-- Work order --
Using the material below, print the line that contains "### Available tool", the line that contains "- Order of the", and every line in between, exactly and nothing else.

START Listed records

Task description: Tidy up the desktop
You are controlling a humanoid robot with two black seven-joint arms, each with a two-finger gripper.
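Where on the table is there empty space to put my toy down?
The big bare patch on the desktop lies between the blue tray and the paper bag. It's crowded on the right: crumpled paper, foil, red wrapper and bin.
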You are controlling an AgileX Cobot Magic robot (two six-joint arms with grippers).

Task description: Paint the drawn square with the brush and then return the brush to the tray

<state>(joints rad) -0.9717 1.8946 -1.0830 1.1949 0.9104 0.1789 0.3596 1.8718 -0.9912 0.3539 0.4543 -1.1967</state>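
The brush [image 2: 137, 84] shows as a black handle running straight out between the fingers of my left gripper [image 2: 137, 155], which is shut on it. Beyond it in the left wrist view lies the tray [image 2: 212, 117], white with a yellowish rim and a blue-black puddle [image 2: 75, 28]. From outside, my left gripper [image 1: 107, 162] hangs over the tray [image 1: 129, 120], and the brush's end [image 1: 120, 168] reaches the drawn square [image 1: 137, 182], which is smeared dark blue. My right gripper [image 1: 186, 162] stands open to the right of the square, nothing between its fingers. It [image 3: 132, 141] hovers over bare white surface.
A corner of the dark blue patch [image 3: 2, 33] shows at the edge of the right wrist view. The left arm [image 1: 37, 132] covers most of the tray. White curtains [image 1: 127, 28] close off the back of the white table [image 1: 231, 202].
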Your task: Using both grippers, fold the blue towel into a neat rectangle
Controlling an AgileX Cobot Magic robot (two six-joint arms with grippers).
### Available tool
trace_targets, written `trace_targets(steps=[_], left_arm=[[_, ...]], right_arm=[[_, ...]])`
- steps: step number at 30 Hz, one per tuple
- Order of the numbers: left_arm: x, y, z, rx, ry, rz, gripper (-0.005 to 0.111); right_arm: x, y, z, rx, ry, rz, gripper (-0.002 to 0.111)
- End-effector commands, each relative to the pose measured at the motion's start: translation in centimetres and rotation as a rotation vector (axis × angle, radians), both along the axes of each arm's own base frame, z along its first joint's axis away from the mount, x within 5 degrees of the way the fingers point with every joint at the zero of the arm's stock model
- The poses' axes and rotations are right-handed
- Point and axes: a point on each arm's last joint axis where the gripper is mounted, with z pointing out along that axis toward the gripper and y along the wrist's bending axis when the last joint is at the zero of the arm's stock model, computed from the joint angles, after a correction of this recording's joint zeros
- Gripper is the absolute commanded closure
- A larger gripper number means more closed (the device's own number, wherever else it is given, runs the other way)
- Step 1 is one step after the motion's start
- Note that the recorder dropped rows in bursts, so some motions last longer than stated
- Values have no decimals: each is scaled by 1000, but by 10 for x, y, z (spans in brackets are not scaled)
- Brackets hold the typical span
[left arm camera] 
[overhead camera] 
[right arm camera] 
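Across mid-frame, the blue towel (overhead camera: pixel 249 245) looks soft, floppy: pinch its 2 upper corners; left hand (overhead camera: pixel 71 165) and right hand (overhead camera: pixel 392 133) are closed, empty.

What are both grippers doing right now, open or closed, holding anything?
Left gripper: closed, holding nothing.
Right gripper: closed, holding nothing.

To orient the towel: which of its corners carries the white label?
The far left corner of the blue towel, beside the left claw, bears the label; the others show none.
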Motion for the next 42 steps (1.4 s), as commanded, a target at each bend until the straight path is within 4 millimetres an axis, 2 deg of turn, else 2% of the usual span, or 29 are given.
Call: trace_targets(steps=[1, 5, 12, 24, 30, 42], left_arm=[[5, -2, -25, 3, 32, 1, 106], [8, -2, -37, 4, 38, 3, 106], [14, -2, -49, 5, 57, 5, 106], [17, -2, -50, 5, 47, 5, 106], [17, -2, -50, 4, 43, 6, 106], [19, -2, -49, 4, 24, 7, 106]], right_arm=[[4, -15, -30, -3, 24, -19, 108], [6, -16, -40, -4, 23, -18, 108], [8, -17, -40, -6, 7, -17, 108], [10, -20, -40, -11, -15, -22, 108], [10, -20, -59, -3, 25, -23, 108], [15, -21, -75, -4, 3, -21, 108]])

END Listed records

-- Written reply --
### Available tool
trace_targets, written `trace_targets(steps=[_], left_arm=[[_, ...]], right_arm=[[_, ...]])`
- steps: step number at 30 Hz, one per tuple
- Order of the numbers: left_arm: x, y, z, rx, ry, rz, gripper (-0.005 to 0.111); right_arm: x, y, z, rx, ry, rz, gripper (-0.002 to 0.111)

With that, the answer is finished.